Thursday, September 26, 2019

Blog Tour, Guest Post & Giveaway: Merged by Jim Kroepfl & Stephanie Kroepfl


Title: Merged
Author: Jim Kroepfl, Stephanie Kroepfl
Publisher: Month9Books
Publication date: September 17, 2019
Genres: Young Adult, Science Fiction



Seven of our country’s most gifted teens will become Nobels, hosts for the implantation of brilliant Mentor minds, in an effort to accelerate human progress. 

 But as the line between what’s possible and what’s right draws ever blurrier, the teens discover everything has a cost. 
 Scientists have created an evolved form of living known as Merged Consciousness, and sixteen-year-old Lake finds herself unable to merge with her Mentor. 

 Lake, the Nobel for Chemistry and Orfyn, the Nobel for Art, are two from among the inaugural class of Nobels, and with the best intent and motivation. But when Stryker, the Nobel for Peace, makes them question the motivation of the scientists behind the program, their world begins to unravel. 

 As the Nobels work to uncover the dark secrets of the program’s origins, everyone's a suspect and no one can be trusted, not even the other Nobels.  

 As the Mentors begin to take over the bodies and minds of the Nobels, Lake and Orfyn must find a way to regain control before they lose all semblance or memory of their former selves.






GUEST POST

The world of …  (World Building)

World building is more than setting, it’s more than the rules and minor characters that govern a protagonist’s situation, it’s more than time, place and tone; it’s how everything except other major characters affect how the main character behaves and makes decisions in the story. 

Winston Churchill was speaking of architecture when he said, “We make our buildings, and then our buildings make us.” That is a part of world building. The feeling you can convey in a southern prison is vastly different from conveying a laboratory on the moon.  

So many novels used to begin with a detailed description of weather, or the place where the story takes place, or the events that led up to the story beginning. These are effective in developing the feeling or setup of the story, but the reason we read fewer “dark and stormy nights” isn’t so much that we’ve read them all before, but because the importance of world building isn’t the world, it’s how that world will affect the main character.  Unless you’re writing a man-against-nature conflict, the weather doesn’t carry enough importance to be the first thing provided to the reader. 

World building is creating the built-in obstacles of the story that the protagonist will have to overcome to succeed. In a prison, you have to show the guards, you have to show the watchtowers, and you have to show the ever-oppressive vigilance and determination of the warden. In a moon laboratory, you have to show the difficulty in doing things outside, you have to show the fragility of the system that is keeping people alive in a lunar environment, which includes the temperature, the lack of oxygen, the lack of light, the complete lack of support from sources on earth. 

Another vital thing to achieve in world building is conflict. This includes tension between characters, tension between rules, and tension between settings. In our book “Merged,” most of the story takes place in a closed boarding school that has been renovated to a modern laboratory.
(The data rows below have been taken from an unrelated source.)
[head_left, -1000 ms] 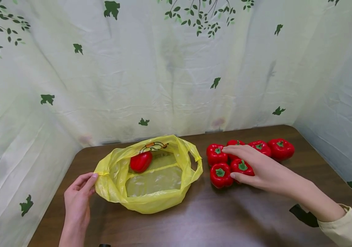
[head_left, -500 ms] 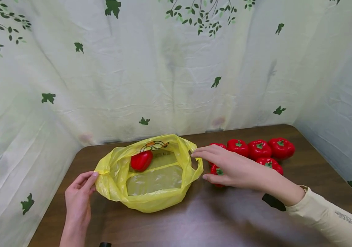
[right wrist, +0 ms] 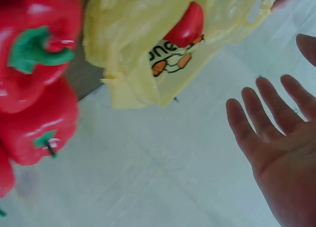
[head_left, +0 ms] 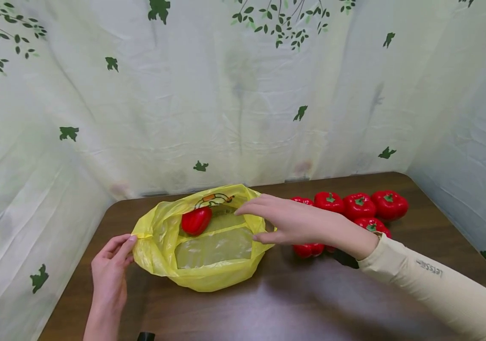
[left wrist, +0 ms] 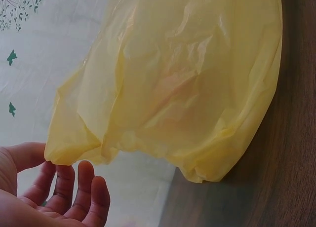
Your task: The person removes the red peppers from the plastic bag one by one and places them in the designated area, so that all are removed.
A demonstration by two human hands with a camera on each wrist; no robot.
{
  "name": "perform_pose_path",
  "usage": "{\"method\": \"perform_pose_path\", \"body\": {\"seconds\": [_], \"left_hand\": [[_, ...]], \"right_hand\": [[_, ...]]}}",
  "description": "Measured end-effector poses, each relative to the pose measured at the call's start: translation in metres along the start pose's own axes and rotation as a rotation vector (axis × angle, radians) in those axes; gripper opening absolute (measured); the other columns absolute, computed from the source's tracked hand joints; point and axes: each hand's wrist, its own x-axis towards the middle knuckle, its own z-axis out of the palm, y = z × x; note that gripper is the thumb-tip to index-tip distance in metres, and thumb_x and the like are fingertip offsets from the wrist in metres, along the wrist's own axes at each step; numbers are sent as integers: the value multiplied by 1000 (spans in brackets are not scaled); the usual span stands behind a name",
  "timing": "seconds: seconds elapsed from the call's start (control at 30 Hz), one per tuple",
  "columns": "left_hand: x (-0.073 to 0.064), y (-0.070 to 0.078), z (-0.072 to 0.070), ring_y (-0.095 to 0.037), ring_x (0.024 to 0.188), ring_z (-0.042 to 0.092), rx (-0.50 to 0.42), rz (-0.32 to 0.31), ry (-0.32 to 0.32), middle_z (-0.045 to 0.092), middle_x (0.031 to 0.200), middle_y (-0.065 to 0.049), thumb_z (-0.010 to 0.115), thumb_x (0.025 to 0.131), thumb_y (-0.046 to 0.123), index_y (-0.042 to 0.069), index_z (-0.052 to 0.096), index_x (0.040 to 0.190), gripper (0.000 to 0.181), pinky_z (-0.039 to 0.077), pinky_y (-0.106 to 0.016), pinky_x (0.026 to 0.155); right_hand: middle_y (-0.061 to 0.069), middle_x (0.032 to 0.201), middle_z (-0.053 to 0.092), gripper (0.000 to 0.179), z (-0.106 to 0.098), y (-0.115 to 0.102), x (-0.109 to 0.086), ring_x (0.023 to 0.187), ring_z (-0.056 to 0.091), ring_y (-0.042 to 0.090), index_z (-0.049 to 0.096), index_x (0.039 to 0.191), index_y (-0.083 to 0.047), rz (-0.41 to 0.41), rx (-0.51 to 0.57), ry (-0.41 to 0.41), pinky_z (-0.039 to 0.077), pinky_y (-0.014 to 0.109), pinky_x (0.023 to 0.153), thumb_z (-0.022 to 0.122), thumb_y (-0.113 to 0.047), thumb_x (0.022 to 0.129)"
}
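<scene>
My left hand (head_left: 110,267) pinches the left handle of a yellow plastic bag (head_left: 213,280) between thumb and fingers. In the left wrist view, thumb and index meet at the bag's (left wrist: 173,89) gathered edge, while the other fingers are loosely bent. The bag's mouth is wide, and one red bell pepper (head_left: 196,221) lies inside at the left. My right hand (head_left: 287,220) is over the bag's right rim, its fingers stretched and thumb apart. Nothing sits in that palm (right wrist: 286,160) in the right wrist view. Whether it touches the rim, I cannot tell.
Several red bell peppers (head_left: 358,206) with green stems stand grouped on the brown table (head_left: 234,315), right of the bag, some partly hidden by my right arm. A pale curtain (head_left: 243,118) with leaf prints hangs behind. A small black object (head_left: 146,336) shows at the bottom edge.
My right hand has moved left, from above the peppers to the bag's right rim. My left hand keeps its hold on the handle, and the pepper inside stays put.
</scene>
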Motion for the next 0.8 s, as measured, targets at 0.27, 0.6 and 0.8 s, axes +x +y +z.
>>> {"method": "perform_pose_path", "body": {"seconds": [0.27, 0.6, 0.8], "left_hand": [[0, 0, 1, -10, 72, 60, -14, -5, -7, 68, 88, 1, 76, 88, 17, 6, 72, 97, 14, 50, -19, 61], [1, -2, 0, -10, 66, 61, -98, 21, -14, 69, 83, 1, 75, 88, 9, 4, 73, 92, 7, 50, -19, 58], [2, -2, -1, -11, 67, 62, -92, 13, -8, 69, 84, 0, 77, 87, 10, 4, 73, 93, 9, 51, -20, 58]], "right_hand": [[-7, 142, 48, 50, -3, -7, 37, 133, 38, 11, 49, 142, -21, -41, -25, -92, 34, 28, 108, 65, -30, 95], [-2, 139, 53, 49, 2, -13, 77, 130, 45, 16, 50, 141, -12, -83, -2, -171, 31, 25, 109, 65, -23, 95], [-4, 129, 58, 45, 6, -16, 98, 117, 52, 8, 54, 137, -12, -103, 53, -153, 37, 20, 101, 65, -20, 94]]}}
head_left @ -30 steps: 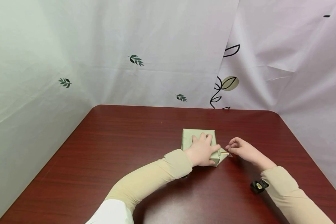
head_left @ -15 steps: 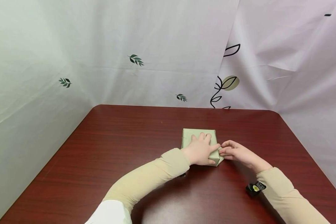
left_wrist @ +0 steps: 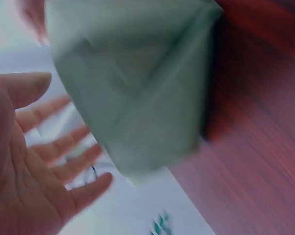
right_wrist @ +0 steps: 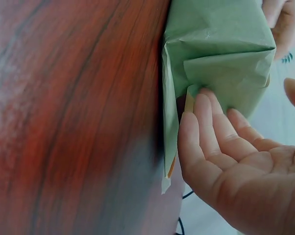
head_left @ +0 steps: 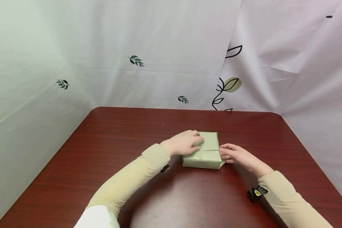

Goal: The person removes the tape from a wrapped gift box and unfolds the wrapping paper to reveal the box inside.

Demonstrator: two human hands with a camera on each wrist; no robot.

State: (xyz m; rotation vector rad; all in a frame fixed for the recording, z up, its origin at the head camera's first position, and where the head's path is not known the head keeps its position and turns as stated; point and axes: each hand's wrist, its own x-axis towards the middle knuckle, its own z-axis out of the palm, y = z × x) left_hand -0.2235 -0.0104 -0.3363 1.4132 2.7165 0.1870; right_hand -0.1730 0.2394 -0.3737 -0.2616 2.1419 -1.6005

We have the picturesque brick school building and overgrown grounds that evoke a simpler time with wonderful ideals, but inside, the school has been transformed into a modern lab with white walls, cameras and microphones, and minor characters that have an agenda not aligned with that of our main characters. This baked-in conflict highlights the challenges of the protagonist both explicitly and implicitly. 

This is one of the reasons you rarely see parents in a young adult or middle grade novel. If parents are part of the world, they limit the power of the story, unless they present another obstacle to your characters. We have a motto when we’re plotting a novel: kill the mother. That’s not just to remove an inconvenient character, it creates a more challenging world for the protagonist. 

One more thing to remember about world building. When you start to consider it as an active element of the story, you need to bring it to life. Whether that is the setting, minor characters, or even the weather, you have to describe it in such a way that the main character, and the reader, can feel it. A dark and stormy night is one thing, roaring wind and rain pounding on the roof so loud your protagonist can’t hear someone breaking in through the back door, quite another.   







Jim and Stephanie Kroepfl are a husband-and-wife team who write stories of mystery and adventure from their cabin in the Colorado Rocky Mountains. When they aren’t dodging moose, their story ideas appear during their walks with their dog, who far prefers chasing balls to plotting novels. Jim and Stephanie are world travelers who seek out crop circles, obscure historical sites and mysterious ruins.